When looking at the landscape of ​​​the exercise industry Greg realized that something was missing. The continuing education offered was a hodge-podge of information promoting the latest technique to "release" this or "functionalize" that. It appeared like a tumultuous sea of competing philosophies and disconnected notions of how exercise should be done. There wasn't a complete system of practice that addressed the entire continuum. From how to handle the first contact with a potential client, to collecting relevant information about where to even begin an exercise process (let alone deciding if you should), to integrating the marketing and communication to the medical community, and ethically and rationally building a long-term professional relationship with a client coaching them across their lifespan in regards to exercise and wellness programming.

The course work offered by Exercise Professional Education and the Muscle System Specialist program is just that.

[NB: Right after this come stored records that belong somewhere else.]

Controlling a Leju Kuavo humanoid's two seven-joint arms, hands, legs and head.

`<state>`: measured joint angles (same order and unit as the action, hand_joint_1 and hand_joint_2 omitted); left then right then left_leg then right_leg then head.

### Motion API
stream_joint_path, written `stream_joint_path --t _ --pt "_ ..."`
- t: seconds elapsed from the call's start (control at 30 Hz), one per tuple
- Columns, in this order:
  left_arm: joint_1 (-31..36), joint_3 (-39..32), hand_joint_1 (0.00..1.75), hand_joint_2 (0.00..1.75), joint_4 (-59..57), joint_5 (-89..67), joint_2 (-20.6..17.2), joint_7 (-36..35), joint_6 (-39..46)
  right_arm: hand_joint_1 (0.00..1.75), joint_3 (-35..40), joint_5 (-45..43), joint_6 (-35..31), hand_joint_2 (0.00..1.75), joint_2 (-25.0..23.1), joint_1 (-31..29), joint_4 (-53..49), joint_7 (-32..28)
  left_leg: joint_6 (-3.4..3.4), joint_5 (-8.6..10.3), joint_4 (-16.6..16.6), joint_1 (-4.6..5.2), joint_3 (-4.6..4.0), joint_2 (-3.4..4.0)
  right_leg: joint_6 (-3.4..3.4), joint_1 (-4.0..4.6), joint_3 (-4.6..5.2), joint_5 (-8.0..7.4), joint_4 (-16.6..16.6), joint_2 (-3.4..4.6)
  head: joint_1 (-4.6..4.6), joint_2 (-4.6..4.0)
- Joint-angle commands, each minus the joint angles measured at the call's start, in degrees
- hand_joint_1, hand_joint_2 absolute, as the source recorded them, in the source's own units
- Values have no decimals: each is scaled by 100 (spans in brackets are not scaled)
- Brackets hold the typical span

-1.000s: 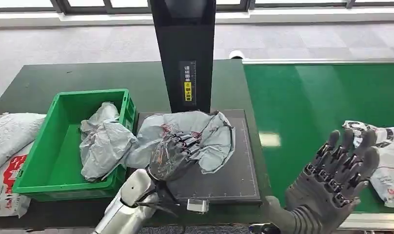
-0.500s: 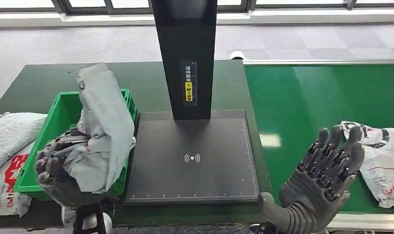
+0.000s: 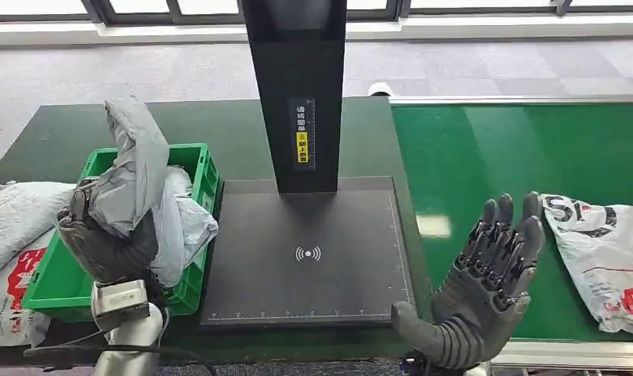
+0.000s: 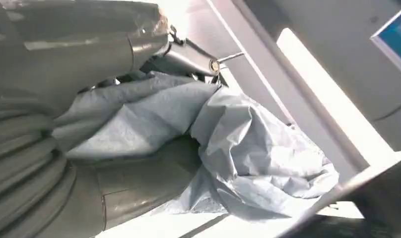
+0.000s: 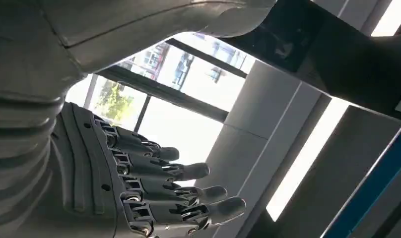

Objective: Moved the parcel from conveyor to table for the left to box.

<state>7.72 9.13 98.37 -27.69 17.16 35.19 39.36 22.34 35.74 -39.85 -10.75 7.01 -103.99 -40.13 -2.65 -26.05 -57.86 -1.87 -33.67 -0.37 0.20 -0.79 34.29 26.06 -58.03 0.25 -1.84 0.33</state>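
Grey parcel (image 3: 133,168): crumpled soft poly mailer, held by left robot hand (image 3: 102,243) over the green box (image 3: 197,168), upper end standing up above the hand, lower part drooping to the box's right wall. In left wrist view it's (image 4: 198,144) wrinkled, bunched against the palm. Box: green plastic crate w/ ribbed walls, on counter (image 3: 47,141) left of black scanner base, another grey/white bag (image 3: 184,223) inside. White parcel (image 3: 603,251) w/ red + black print lies flat on green conveyor (image 3: 493,157), far right.

Bright, even daylight from windows (image 3: 313,6) beyond; pale glare patch on the conveyor (image 3: 434,225); overexposed ceiling strips, soft close-up blur in wrist views.
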Motion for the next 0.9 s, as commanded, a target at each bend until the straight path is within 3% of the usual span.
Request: stream_joint_path --t 0.03,0.3,0.4,0.57,0.83,0.9 --pt "403 -608 175 175 -952 41 -330 1 -30 0 275 -21 -15 175 214 -189 476 13 21 2 23 6 25 11 -2 -2 -21 -6 21 4 0 0" --pt "408 -648 175 175 -1050 -71 -296 -162 -39 0 273 -33 -15 175 229 -186 509 13 19 0 16 7 15 12 -2 -3 -13 -4 13 7 -2 0" --pt "870 -1068 175 175 -1940 -133 -307 -555 -247 0 272 24 -15 175 238 -202 619 13 16 0 12 5 13 8 -1 -2 -13 -4 11 4 -2 0" --pt "1302 -1460 175 175 -3207 -375 -325 -420 -160 0 334 58 -15 175 285 -161 670 13 21 10 24 7 23 5 -2 -3 -23 -9 20 -1 -2 0" --pt "1137 -1605 175 175 -3110 -519 -291 -386 29 0 359 43 -15 175 278 -230 787 13 21 4 18 6 22 17 -1 -2 -18 -11 18 11 -2 0" --pt "1107 -1929 175 175 -2920 -1092 -157 -389 64 0 366 28 -15 175 278 -242 808 13 25 5 22 5 24 18 -2 0 -22 -12 24 11 0 2"
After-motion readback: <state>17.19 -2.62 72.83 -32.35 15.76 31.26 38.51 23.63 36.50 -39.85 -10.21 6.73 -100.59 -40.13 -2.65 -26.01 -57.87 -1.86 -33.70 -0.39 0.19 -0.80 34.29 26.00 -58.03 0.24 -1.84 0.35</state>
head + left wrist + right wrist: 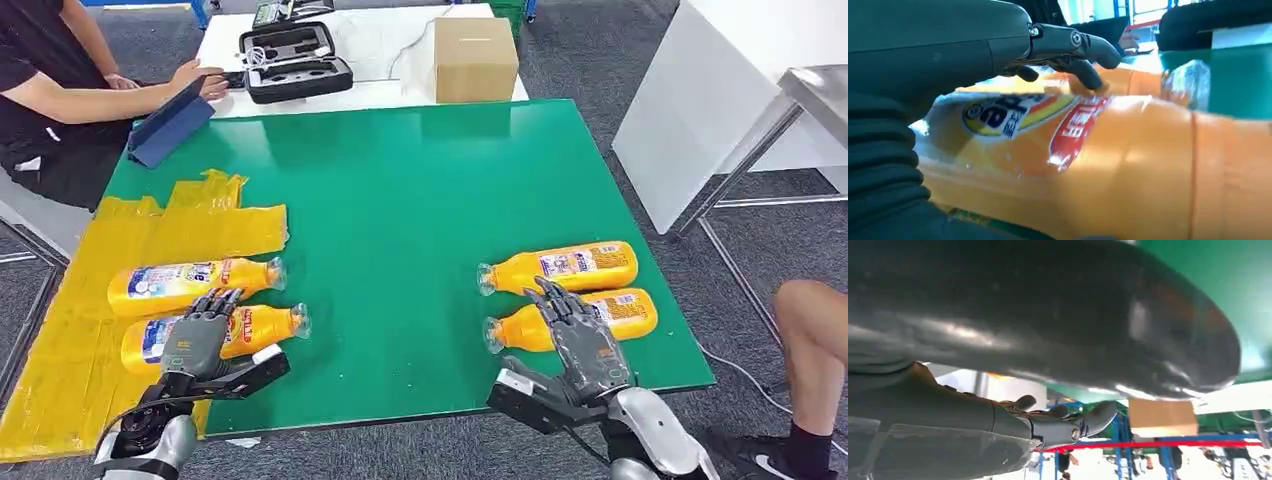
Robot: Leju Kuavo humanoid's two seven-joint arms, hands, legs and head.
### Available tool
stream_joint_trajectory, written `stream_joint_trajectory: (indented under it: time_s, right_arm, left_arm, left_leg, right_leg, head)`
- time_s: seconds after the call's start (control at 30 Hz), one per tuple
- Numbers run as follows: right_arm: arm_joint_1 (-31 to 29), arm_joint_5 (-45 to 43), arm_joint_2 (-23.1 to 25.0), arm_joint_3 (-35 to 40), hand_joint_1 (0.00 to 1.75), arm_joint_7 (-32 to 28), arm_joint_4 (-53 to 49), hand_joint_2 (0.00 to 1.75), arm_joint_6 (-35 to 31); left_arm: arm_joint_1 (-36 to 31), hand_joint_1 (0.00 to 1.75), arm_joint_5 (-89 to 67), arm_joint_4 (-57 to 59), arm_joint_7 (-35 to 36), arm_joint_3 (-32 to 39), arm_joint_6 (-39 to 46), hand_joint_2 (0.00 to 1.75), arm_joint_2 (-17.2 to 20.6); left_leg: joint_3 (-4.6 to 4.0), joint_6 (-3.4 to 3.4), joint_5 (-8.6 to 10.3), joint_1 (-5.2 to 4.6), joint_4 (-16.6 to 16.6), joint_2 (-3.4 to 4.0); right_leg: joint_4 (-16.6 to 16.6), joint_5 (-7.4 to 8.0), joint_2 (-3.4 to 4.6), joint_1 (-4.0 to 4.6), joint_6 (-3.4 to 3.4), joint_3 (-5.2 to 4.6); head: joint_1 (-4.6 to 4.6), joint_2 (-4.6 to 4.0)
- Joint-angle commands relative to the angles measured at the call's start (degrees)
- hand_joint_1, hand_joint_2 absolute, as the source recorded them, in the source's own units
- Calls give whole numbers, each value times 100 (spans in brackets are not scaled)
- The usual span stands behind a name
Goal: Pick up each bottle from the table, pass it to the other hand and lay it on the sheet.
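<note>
Near bottle (245,330) half under left hand (197,338).

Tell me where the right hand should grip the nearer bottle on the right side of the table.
Grip the nearer bottle around its labelled body, coming from above. It lies on its side, cap pointing left, and the right hand is over that wide section; the neck looks too narrow for a secure hold.

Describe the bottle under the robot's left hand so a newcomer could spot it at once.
Start at the yellow sheet on the green table's left side. Two orange bottles lie there side by side; it is the nearer bottle, closest to the table's front edge, with the left hand resting over its middle.
</note>
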Motion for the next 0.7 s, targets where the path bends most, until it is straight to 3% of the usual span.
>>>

The philosophical basis for the course content is unique and does not follow the mainstream views of working with the body like what we refer to as the "fabric paradigm". (This paradigm sees the body as a material akin to "play dough" or "silly puddy" that needs to kneaded, stretched, and smashed in order to make it work and feel better). Nor does the course content proselytize the body-view of "functionalism" and all its pseudo-religious denominations. (This paradigm posits that exercise should always mimic or reflect the natural way the body moves - whatever that means - and activities of daily living, and that in order to be effective an exercise must involve the whole body simultaneously during an exercise, decrying "isolation" and "those stupid machines like the seated knee extension and the seated shoulder press".

The material is suited for personal trainers, strength and conditioning coaches, physical therapists, occupational therapists, performance enhancement specialists, and exercise physiologists. Any exercise professional that wants to think in a new complex systems and informatics way, and use an expanded view of exercise to improve client health and wellness, will benefit from this material.